Darkspell - Katharine Kerr [78]
Finally he reached his destination, a three-story stone roundhouse with a freshly thatched roof and neatly whitewashed walls. Gwenca could afford to keep up her whorehouse because she catered to a better class of clients than mere sailors. He paused at the door, released his aura, then stepped into the ground-floor tavern. Arranged around the central spiral staircase were wooden tables, standing on clean straw. A peat fire smoldered on the hearth to take off the chill, because the young women sitting on cushioned benches were either naked or wearing only gauzy Bardek shifts. A lass wearing nothing but a square of black silk tied around her hips hurried over. Her blue eyes were lined with Bardek kohl, and her long blond hair smelled of roses.
“We haven’t seen you in ever so long, Sarco,” she said. “Do you have any?”
“I do, but your mistress is the one who’ll be handing it out.”
A drop of sweat ran down between her breasts. He reached over and wiped it off with the side of a lingering hand. She simpered and moved closer.
“Where’s Gwenca?”
“In the cellar, but can’t you let me have a little bit right now? You can come fish in my bucket if you do.”
He took one slow kiss, then pulled away, grinning at her.
“I’ll give you naught until your mistress says so.”
The tavernman moved aside two ale barrels from the curve of the wall, then pulled up the trapdoor to let him go down into what seemed an ordinary cellar. Ale and mead barrels stood in profusion; hams hung from the ceiling amid nets of onions. But on the far side was a door, and when he knocked, a gravelly woman’s voice snarled, asking who he was.
“Sarcyn, back from Bardek.”
At that the door opened, and Gwenca stood smiling at him. About fifty, she was a stout woman with hennaed hair and brown eyes that looked out from a web of lines and pouches.
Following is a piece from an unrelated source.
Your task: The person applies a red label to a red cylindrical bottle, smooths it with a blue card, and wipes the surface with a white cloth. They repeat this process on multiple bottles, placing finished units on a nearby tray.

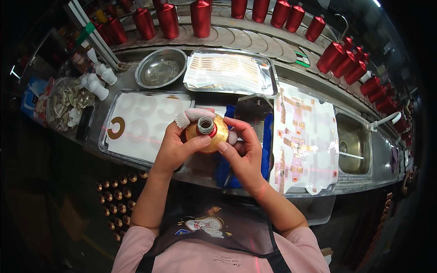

On every finger she wore a jeweled ring, and round her neck a chain with a blue-and-silver charm against the evil eye. Sarcyn smiled inwardly; she knew him only as a drug runner and had no idea that he was exactly the sort of man who could cast the evil eye.
“Come in, pretty lad. I take it you’ve got somewhat to offer me.”
“I do, at that, and good quality it is.”
Gwenca’s private chambers were oppressively stuffy. Although there were vents near the ceiling, the room reeked of scent and stale opium smoke, as if the tapestries and cushions exhaled the smell. She sat down at a small table, inlaid with glass in a gaudy spiral of red and blue, and watched while he unbuckled his sword belt, laid it close to hand on a chair, then pulled his shirt over his head. Slung from his neck like saddlebags were a pair of flat leather pouches. He took them off and tossed them down in front of her.
“Five silvers the bar. You’ll see why when you open them.”
With greedy fingers she untied the pouches and brought out the first bar, about three inches long by two wide. She unwrapped the oiled parchment and sniffed at the smooth, black opium.
“It looks good,” she pronounced. “But I’m not saying a word more until I smoke some of it.”
A burning candle lantern stood on the table, next to a long white clay pipe and a stack of splints. She shaved off a pipeful with her table dagger, laid it in, then set fire to a splint. First she heated the pipe bowl, then coaxed the sticky opium to burn. The first mouthful made her cough, but she kept sucking at it.
“It’s splendid,” she said with a spew of smoke and another hacking cough. “What’s the price if I buy ten bars?”
“Fifty silvers.”
“What? Naught less at all?”
“Naught.”
“Well, then, maybe I won’t buy a jot.”
He merely smiled, waiting.
“You’re a hard man, Sarco.” Reluctantly she laid the pipe down to let it go out. “I’ll get the coin.”